Summer of 2001

Summer of 2001

A Chapter by John_Cox
"

First chapter deals with infidelity

"
I was completely overwhelmed sitting in the driver seat of a rented ford ranger. In the passenger seat, wearing a tiny white spaghetti strap shirt and skin tight jeans, was a beautifully sexy little redhead named Nicky. She had graduated a month earlier, she was only eighteen but she knew exactly what she was doing.
I had been married, since December of two thousand, to a wonderful girl named Michelle. I had only ever had sex with her. S**t she was the only girl to ever show me any interest, until now. Nicky and I sat talking of all facets of our lives. Her eyes were so deep and blue I remember thinking I could fall in and drown. She touched my hand as we talk and joked casually running her hand up to my knee, then my thigh, I made no protest. I turned and stared blankly out the window wishing I were anywhere but here. There was nothing to save me in or out of the vehicle if I wouldn't save myself. Nothing but an empty dirt road and a moonless desert night. I could feel her hot little hand lingering on my thigh and I realized I was getting excited.

What the f**k was I doing? She could feel me now and I was completely embarrassed still staring out the window, my face more red than her hair. I turned to look at her a*s she began stroking me, she just stared into my eyes not saying a word. My heart nearly beating out of my chest I wish I could've died right there.
I broke the silence first and asked. "Have you done this before?"
"Once." She paused. "A few months ago."
I smiled a small unassuming smile, I believed her.
"Kiss me?" She whispered.
I did as asked. I had lost track of everything, we were naked in a flash, no small feat in a for ranger I might add. We feel into each other, slick, neat and tight. It could have been five minutes it could've been forever, I was completely crazed with passion. Yet I knew the whole time it was wrong. I fell against her, sweaty, finished but still throbbing. Watching her moist body glistening in the barely present light. Looking up at me, completely out of breath, she moaned:
"My neck hurts a little."
"Geez I'm sorry." I panted sitting up, both of us covered in sweat and fluids. I watched her dress all the while slowly pulling on my own clothes.
"Can you take me back to my truck," She began. "I told my dad I'd be home early."

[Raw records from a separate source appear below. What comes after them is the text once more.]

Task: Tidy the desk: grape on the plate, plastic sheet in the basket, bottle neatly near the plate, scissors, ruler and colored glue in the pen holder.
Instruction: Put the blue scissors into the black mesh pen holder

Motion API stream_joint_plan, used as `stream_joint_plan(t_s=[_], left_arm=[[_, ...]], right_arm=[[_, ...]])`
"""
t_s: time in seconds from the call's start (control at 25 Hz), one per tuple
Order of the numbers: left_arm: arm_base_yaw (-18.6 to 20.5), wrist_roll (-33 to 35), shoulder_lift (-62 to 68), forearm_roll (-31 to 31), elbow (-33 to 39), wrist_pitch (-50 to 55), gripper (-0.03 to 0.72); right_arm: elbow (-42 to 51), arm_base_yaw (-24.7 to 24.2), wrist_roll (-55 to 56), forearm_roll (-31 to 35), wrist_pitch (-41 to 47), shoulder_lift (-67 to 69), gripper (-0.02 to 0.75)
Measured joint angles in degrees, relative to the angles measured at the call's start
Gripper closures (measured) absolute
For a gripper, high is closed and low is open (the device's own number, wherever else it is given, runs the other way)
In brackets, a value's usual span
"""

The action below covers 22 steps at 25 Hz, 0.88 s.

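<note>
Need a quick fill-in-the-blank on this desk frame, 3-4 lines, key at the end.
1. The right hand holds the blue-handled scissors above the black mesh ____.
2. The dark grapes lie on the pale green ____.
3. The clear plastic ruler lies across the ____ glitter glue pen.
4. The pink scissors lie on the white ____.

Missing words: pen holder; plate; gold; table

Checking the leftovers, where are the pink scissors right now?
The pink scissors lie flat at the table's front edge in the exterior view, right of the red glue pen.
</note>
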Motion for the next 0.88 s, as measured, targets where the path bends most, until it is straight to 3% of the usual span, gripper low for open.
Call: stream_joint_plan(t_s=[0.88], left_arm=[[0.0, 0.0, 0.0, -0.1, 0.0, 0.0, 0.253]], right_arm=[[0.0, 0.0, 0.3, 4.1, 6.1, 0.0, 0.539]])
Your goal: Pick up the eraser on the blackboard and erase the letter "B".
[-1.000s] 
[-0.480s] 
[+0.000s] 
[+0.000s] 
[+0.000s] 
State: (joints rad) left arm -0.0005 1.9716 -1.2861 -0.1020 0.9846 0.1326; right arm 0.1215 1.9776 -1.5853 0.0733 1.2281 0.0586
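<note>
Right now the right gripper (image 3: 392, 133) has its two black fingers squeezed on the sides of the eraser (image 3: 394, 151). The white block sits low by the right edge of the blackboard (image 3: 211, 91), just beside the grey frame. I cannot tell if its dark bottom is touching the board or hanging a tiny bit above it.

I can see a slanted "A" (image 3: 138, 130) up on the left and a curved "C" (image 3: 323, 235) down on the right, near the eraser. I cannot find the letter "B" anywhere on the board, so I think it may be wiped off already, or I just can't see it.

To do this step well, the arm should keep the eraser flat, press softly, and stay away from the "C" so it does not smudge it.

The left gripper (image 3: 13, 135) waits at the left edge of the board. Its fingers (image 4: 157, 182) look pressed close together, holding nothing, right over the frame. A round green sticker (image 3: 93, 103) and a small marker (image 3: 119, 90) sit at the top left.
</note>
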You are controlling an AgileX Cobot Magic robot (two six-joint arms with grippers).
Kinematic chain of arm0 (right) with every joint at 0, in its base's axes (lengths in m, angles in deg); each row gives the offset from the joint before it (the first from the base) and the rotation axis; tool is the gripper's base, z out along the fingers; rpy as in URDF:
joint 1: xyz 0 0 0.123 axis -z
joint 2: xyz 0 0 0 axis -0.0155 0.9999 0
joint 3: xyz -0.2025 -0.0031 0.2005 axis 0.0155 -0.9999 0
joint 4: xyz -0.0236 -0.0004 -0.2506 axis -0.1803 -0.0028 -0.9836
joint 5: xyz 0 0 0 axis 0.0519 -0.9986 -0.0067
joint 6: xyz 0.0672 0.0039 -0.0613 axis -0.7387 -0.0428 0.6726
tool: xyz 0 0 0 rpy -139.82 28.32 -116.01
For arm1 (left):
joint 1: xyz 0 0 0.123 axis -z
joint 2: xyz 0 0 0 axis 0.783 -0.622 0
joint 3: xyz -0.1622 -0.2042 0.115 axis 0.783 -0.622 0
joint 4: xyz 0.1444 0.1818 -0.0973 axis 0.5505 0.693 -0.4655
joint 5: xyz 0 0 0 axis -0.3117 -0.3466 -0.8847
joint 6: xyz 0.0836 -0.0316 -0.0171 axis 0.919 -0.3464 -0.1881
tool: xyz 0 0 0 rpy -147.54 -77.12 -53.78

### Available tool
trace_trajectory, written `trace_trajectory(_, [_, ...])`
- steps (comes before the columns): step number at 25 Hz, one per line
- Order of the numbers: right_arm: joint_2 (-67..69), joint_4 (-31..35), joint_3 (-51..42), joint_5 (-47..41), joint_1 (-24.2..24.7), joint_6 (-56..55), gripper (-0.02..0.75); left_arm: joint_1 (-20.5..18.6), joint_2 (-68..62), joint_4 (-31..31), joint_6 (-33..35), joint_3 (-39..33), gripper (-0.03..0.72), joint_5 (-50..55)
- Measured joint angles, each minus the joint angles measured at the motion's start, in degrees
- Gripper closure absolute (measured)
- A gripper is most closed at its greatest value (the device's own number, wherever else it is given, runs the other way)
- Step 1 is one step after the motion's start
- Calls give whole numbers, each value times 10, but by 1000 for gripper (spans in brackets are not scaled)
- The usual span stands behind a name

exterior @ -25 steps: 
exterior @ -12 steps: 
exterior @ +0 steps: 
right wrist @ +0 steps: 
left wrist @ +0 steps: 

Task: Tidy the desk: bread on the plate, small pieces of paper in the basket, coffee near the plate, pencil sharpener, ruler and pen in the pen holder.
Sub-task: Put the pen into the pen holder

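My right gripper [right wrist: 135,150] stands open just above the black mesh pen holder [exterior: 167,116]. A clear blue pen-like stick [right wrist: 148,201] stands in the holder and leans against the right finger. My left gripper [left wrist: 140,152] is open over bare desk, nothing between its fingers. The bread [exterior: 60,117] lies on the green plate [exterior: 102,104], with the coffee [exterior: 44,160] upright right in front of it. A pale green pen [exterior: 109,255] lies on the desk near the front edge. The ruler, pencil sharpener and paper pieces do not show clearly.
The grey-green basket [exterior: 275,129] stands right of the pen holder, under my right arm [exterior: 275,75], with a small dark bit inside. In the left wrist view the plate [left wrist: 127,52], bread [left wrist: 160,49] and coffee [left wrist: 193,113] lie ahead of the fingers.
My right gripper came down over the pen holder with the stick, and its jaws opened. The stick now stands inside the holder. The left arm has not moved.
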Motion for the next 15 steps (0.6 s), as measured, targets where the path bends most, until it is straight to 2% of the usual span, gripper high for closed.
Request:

I no longer believed her, and suddenly I was sick. Michelle had crept back into my mind, I realized it was to late. The deed couldn't be undone. I might as well cut out my heart and toss it on the side of that damned dirt road! What a piece of s**t! Here I am on leave in Yuma because my mothers remaining kidney is failing. Here I am meeting girls and cheating on my wife. Way to go John, You're the man!
I dropped Nicky off at her truck, barely a good bye and hauled a*s home to call 'Chelle.
"Hello?" She cooed softly.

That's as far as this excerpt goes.